Those who arrived before me were parked at the front window. (Damage to fenders & glass was minimal.) They had already added another four-person table to the original tables, and they were chatting about books, readings & writing while waiting for late comers. Everything was as it should be. With one exception. A man, definitely not a group member, was sitting with his back to me as I approached. He was intent on whatever he was doing on his laptop and seemingly oblivious to the people rapidly filling up spaces at the doubled table. Was he so engrossed in his work, he hadn't noticed them? Us. Or was he fully aware of us and stubbornly hanging on to his spot because he had arrived first?

Mike turned toward me. I knew who he was at once even without the chorus of gleeful voices from the other authors. After all, he looked just like his picture...
Mike Dunne FB avatar
The soccer goal?  Wedged between his end of the table and the nearest window.

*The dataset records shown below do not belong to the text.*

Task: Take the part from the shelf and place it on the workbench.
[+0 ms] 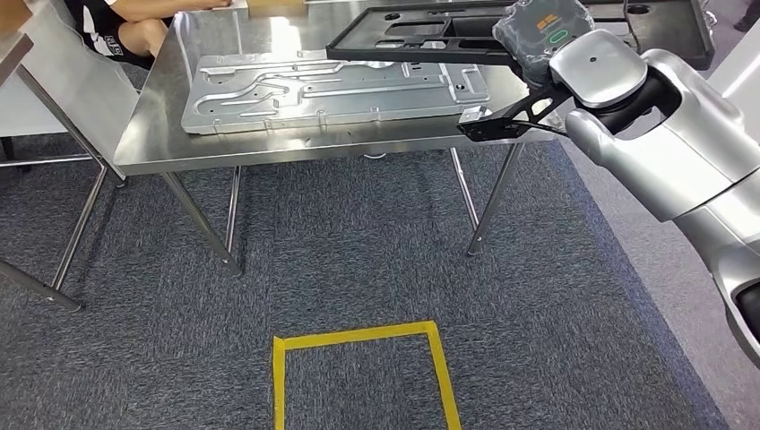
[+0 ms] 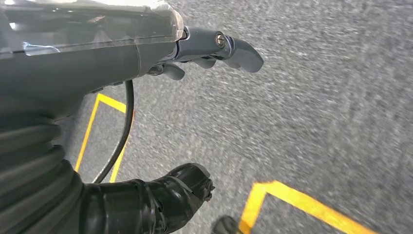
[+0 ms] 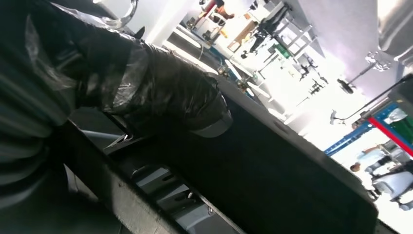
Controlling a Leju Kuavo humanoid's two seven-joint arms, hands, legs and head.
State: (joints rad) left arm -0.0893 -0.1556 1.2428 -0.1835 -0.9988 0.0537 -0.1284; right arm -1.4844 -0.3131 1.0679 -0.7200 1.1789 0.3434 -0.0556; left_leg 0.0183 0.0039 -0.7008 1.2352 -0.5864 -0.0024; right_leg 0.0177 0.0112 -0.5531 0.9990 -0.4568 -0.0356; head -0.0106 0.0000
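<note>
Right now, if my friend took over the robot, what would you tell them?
Right hand: holds the black part up over the workbench.
Left hand: hangs over the carpet, holds nothing, fingers apart.
On the workbench lies a silver plate. A person sits at its far corner.
Done: part is off the shelf.
Left: lower it onto the workbench and let go.
</note>
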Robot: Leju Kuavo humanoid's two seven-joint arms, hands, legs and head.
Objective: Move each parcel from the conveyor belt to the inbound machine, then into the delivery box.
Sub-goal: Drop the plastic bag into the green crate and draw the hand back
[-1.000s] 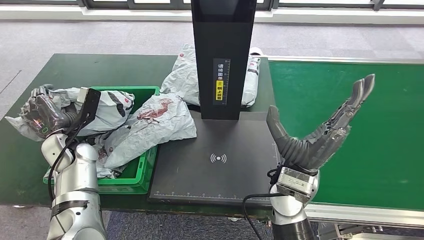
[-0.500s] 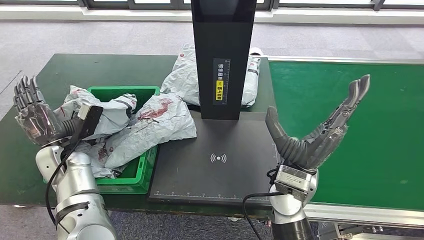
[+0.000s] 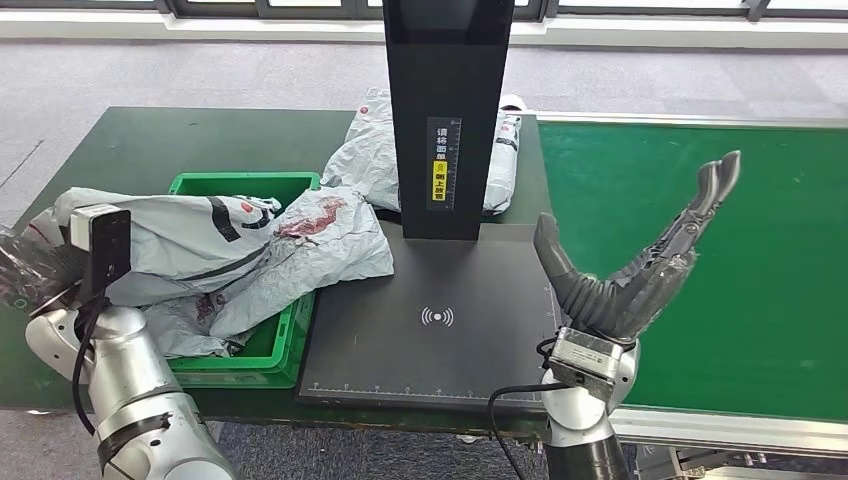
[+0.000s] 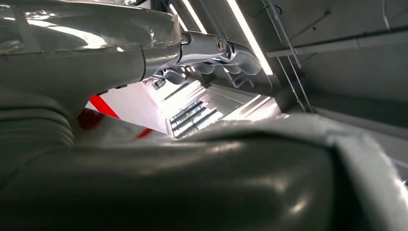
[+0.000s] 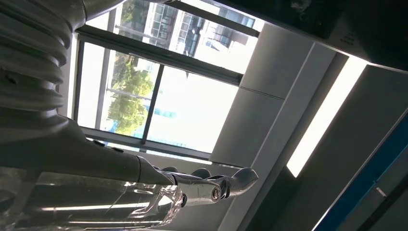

The other members assured us that they could get along without me for a few minutes. Mike and I took advantage of those precious minutes catching up as swiftly as we could, chiefly with stuph we had never been able to wedge into our emails. Mike also solved the mystery of his unexpected appearance. He sometimes traveled north from the home office to update the more far-flung employees with the latest changes in tech. MD has neither confirmed nor denied his role (if any) in flanging employees from the deep south to the Mid-Atlantic states so he'd have an e/x/c/u/s/e duty to head north.

This time, they sent him out in our general direction. Yippee! While he was with us but not in Panera's, Mike had a chance to take in a local soccer match. I assume the players welcomed him, since he was carrying around one of their goals.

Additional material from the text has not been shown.